Le Cambodge sacré meilleure destination d’écotourisme d’Asie du Sud-Est
Le Royaume devance le Laos, la Thaïlande et la Malaisie dans un classement du magazine américain U.S. News & World Report. Classé 17e au niveau mondial, le Cambodge voit ses autorités saluer une distinction qui met en avant son réseau d’aires protégées.

Le Cambodge a été désigné meilleur pays d’Asie du Sud-Est pour l’écotourisme. Le classement émane du magazine américain U.S. News & World Report et a été relayé par le ministère du Tourisme. Le Royaume y précède le Laos, la Thaïlande et la Malaisie.
Dix-septième rang mondial
Au niveau mondial, le Cambodge figure à la 17e place. Les Seychelles dominent le classement, devant la Slovénie et la Croatie.
Le « Royaume des merveilles » mis en avant
U.S. News & World Report présente le Cambodge comme le plus petit pays de la péninsule indochinoise par sa superficie. Officiellement Royaume du Cambodge, surnommé le « Royaume des merveilles », il possède une histoire culturelle riche, enracinée dans le bouddhisme et l’hindouisme.
Le magazine met en avant la présence d’Angkor Wat, décrit comme le plus grand monument religieux du monde. Ce complexe de temples, édifié au XIIe siècle, s’étend sur près de 400 acres, soit environ 162 hectares.
Les critères du classement
Selon la publication, les meilleures destinations d’écotourisme sont celles qui associent beauté naturelle, protection active de l’environnement et patrimoine culturel.
Le classement s’appuie sur plusieurs indicateurs : la déforestation, la diversité linguistique, les attractions naturelles, les aires protégées, la richesse des espèces, le commerce durable et les sites inscrits au patrimoine mondial de l’humanité.
La satisfaction des autorités
Le 9 septembre, le ministère de l’Environnement a salué un motif de fierté nationale. Il attribue ce résultat à la paix et à la stabilité politique du pays, qui ont favorisé la gestion des aires protégées, la préservation de la biodiversité et l’amélioration des conditions de vie des communautés locales. Le ministère rattache cette reconnaissance à la vision du Cambodge à l’horizon 2050.
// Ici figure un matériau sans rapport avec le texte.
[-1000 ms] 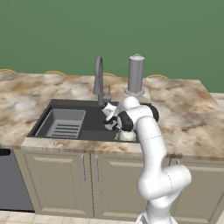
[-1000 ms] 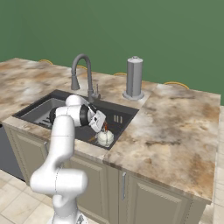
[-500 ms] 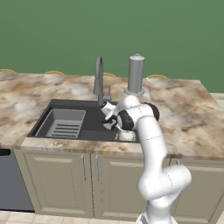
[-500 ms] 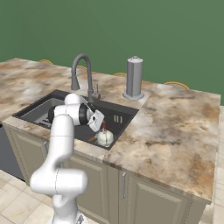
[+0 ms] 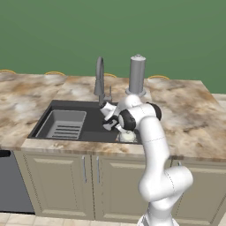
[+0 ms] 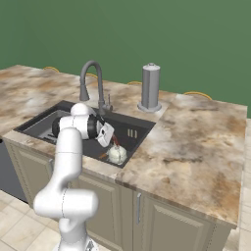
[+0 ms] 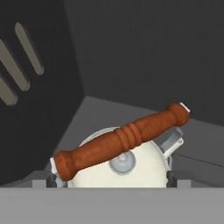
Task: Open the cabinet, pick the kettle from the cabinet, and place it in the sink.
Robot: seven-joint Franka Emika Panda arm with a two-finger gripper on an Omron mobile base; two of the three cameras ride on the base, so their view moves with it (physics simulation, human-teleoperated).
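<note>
Gripper (image 6: pixel 113 142) lifted slightly off kettle (image 6: pixel 117 155), now resting in sink (image 6: pixel 139 128), lower centre frame. Jaws apart, you've released; retreat.

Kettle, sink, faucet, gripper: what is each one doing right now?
kettle: upright on the sink floor, handle up, lid on.
sink: holds the kettle at its right end, ribbed tray at its left.
faucet: no water running.
gripper: just above the kettle's handle; whether it grips the handle cannot be told.
grey cylinder: standing upright on the counter behind the sink.
low cabinet doors: shut.
</note>
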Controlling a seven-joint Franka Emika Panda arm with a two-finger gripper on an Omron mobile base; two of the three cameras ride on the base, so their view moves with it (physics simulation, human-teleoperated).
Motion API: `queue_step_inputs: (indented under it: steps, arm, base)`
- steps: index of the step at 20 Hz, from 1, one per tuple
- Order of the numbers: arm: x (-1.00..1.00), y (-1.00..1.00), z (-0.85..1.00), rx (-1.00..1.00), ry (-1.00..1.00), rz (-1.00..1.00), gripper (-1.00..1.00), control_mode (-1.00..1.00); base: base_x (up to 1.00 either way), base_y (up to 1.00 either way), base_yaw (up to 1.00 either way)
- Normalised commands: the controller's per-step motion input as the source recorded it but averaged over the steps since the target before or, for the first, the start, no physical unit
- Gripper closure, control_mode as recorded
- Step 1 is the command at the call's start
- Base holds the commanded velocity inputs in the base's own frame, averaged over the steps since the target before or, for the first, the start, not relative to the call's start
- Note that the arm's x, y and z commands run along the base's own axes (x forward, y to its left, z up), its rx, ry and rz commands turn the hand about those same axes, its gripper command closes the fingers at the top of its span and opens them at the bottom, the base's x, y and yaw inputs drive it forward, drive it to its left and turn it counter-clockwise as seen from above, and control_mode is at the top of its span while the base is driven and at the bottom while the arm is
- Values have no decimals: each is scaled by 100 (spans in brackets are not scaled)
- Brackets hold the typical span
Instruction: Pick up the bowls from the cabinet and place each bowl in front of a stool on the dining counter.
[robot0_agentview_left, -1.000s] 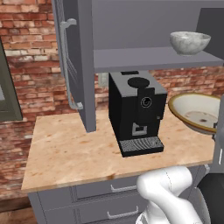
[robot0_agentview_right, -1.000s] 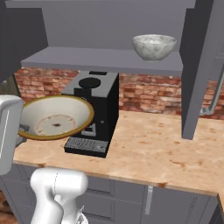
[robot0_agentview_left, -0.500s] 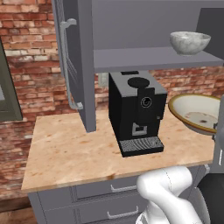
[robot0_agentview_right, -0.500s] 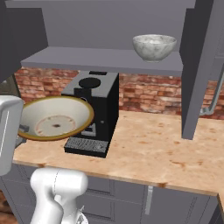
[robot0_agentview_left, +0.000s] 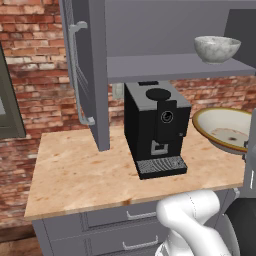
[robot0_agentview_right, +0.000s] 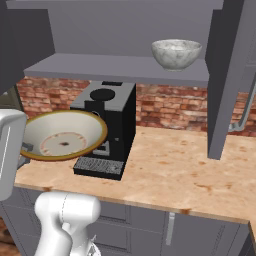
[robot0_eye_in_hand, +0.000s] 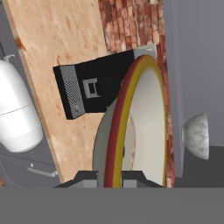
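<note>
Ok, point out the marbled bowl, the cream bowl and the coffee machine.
marbled bowl (robot0_agentview_right: 176, 54), right base view, its outer wall.
cream bowl (robot0_agentview_right: 62, 134), right base view, its inner wall.
coffee machine (robot0_agentview_left: 145, 125), left base view, its side panel.

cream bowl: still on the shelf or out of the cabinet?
Out. The cream bowl hangs tilted in the air beside the coffee machine, its rim clamped in the hand. The marbled bowl sits on the shelf.

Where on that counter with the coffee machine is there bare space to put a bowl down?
Bare stone lies left of the coffee machine, under the open cabinet door, out to the counter edge. In the right base view, another open stretch runs right of the machine. The shelf left of the marbled bowl is bare. It is crowded where the pincer holds the cream bowl.
</note>
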Motion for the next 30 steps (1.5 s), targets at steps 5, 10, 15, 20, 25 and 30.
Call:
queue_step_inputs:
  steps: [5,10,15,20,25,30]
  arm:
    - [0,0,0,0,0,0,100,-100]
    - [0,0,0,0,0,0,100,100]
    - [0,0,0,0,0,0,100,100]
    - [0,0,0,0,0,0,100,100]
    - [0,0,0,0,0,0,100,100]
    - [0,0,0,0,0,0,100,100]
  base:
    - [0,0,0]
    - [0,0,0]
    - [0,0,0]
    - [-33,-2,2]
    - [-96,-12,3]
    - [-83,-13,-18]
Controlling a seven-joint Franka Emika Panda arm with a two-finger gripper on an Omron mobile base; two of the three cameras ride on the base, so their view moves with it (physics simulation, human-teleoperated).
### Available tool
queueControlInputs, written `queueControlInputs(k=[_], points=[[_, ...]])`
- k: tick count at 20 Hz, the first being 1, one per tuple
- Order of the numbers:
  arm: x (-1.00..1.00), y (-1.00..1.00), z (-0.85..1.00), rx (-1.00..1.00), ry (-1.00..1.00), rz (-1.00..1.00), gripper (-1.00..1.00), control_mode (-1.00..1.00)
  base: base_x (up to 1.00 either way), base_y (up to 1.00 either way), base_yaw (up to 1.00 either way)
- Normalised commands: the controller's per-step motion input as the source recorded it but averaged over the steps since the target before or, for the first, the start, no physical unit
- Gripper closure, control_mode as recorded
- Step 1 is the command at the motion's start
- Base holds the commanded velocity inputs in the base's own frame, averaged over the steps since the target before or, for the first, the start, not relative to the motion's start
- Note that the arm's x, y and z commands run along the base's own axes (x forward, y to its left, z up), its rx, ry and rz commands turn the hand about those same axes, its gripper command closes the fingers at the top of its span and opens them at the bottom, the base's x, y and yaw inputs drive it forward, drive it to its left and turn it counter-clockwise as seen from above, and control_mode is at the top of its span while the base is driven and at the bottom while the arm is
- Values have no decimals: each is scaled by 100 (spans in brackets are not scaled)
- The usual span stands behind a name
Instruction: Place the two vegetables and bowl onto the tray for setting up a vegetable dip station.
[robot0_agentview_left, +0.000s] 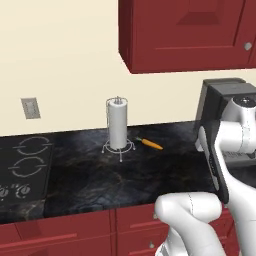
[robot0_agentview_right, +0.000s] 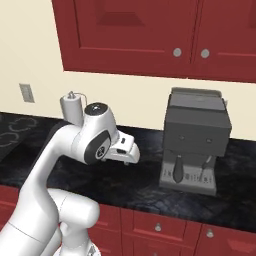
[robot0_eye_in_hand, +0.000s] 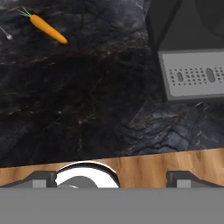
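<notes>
so, from the left base view your carrot (robot0_agentview_left: 150, 144) lies on the counter (robot0_agentview_left: 125, 175) beside the paper towel holder (robot0_agentview_left: 118, 127), not yet moved. from the hand view, the gripper (robot0_eye_in_hand: 113, 178) stands wide and empty, well short of it.

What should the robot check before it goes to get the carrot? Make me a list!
1. Carrot in sight: ok. It lies flat on the dark counter.
2. Carrot free to grab: ok. It sits just right of the paper towel holder, apart from its wire base.
3. End effector ready: ok. Its fingers stand wide apart with nothing between them.
4. End effector over the carrot: not ok. In the hand view the carrot is far off in the top corner.
5. Coffee machine out of the way: ok. It stands on the opposite side from the carrot.
6. Tray spot: cannot tell.
</notes>
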Motion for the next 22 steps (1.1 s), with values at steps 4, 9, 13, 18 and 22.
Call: queueControlInputs(k=[4,9,13,18,22], points=[[0,0,0,0,0,0,-100,100,0,70,0],[0,0,0,0,0,0,-100,100,10,14,0],[0,0,0,0,0,0,-100,100,9,4,-4],[0,0,0,0,0,0,-100,100,21,17,-17],[0,0,0,0,0,0,-100,100,13,2,-7]])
L’aire protégée de Chiphat, dans la province de Koh Kong, compte parmi les sites récemment développés pour l’écotourisme.
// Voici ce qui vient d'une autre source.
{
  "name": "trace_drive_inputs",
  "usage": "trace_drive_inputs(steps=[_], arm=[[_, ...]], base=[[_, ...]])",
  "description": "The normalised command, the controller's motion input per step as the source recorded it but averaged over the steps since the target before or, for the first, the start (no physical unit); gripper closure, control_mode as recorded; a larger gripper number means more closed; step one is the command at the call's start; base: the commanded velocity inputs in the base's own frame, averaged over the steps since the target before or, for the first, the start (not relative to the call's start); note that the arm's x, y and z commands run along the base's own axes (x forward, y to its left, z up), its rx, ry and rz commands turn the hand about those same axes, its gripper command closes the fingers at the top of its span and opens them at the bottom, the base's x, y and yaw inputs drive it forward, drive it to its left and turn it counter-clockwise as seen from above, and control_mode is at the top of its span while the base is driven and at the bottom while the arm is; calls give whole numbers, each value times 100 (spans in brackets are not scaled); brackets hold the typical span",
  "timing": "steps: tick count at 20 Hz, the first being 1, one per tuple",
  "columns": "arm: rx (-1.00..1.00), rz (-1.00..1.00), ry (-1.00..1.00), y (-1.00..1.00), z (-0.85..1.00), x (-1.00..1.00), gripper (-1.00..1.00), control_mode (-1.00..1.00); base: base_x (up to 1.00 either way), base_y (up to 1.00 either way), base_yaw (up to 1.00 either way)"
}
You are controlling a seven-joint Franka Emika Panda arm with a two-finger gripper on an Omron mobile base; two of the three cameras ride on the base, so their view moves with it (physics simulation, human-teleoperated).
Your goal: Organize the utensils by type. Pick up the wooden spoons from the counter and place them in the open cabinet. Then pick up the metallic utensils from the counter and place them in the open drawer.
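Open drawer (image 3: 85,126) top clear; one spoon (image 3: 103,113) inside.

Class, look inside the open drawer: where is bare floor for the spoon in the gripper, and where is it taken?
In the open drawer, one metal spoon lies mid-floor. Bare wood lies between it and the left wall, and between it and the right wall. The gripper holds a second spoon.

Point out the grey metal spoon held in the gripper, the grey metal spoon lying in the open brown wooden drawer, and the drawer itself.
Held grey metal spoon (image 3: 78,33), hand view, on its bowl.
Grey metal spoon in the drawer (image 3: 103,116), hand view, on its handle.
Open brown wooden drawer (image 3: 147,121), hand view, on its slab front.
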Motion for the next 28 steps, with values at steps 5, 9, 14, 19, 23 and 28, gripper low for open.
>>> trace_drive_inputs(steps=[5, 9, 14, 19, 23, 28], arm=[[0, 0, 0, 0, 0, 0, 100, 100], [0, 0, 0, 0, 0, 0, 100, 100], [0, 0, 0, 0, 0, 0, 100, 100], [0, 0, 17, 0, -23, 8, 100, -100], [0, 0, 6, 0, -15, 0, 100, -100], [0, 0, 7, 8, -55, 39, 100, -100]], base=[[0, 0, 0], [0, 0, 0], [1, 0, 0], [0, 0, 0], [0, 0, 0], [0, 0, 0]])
Un vaste réseau d’aires protégées
Le Cambodge gère aujourd’hui 73 aires naturelles protégées, qui couvrent plus de sept millions d’hectares, soit environ 41 % du territoire national, selon le ministre de l’Environnement, Eang Sophalleth. Le pays a par ailleurs accéléré ses programmes de reboisement, avec la distribution d’au moins un million de plants aux habitants.
Un secteur touristique en fort recul
Cette distinction intervient toutefois dans une année difficile pour le tourisme cambodgien. Sur les sept premiers mois de 2026, le pays a enregistré 1,99 million de visiteurs internationaux, en baisse de 46 % sur un an, selon le ministère du Tourisme. Au premier semestre, les arrivées ont reculé de 47,9 %, à 1,75 million, contre 3,36 millions un an plus tôt.
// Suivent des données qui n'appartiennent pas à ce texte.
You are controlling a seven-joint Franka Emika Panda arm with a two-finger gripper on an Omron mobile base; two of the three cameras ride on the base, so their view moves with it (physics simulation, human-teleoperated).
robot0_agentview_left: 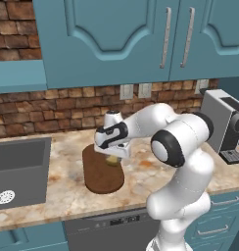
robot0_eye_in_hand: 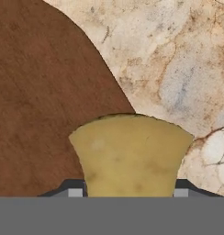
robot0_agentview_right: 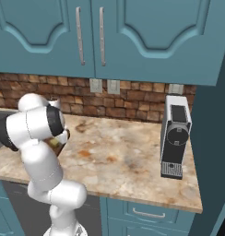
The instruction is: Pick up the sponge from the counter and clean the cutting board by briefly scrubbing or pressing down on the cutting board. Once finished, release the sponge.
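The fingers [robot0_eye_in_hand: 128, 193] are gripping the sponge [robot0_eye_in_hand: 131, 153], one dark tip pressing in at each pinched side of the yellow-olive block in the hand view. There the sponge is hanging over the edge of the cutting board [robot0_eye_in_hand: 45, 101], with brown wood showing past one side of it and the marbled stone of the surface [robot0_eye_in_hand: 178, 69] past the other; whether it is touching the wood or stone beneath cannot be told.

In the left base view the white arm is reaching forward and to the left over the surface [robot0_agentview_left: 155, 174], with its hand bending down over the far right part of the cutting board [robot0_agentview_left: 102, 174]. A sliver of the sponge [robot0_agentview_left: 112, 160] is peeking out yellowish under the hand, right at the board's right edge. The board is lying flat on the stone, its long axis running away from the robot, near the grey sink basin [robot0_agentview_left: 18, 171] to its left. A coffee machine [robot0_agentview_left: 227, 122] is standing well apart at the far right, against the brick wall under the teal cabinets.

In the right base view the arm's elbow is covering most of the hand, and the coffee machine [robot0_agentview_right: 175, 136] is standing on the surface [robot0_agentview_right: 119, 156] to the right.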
Le ministre du Tourisme, Huot Hak, attribue ce repli à la publicité négative entourant les réseaux d’escroquerie en ligne, aux frictions le long de la frontière avec la Thaïlande et à la hausse des prix du carburant liée aux conflits au Moyen-Orient. Pour l’ensemble de 2026, le ministère envisage plusieurs scénarios, de 4,6 à 6,3 millions d’arrivées selon l’évolution de ces tensions.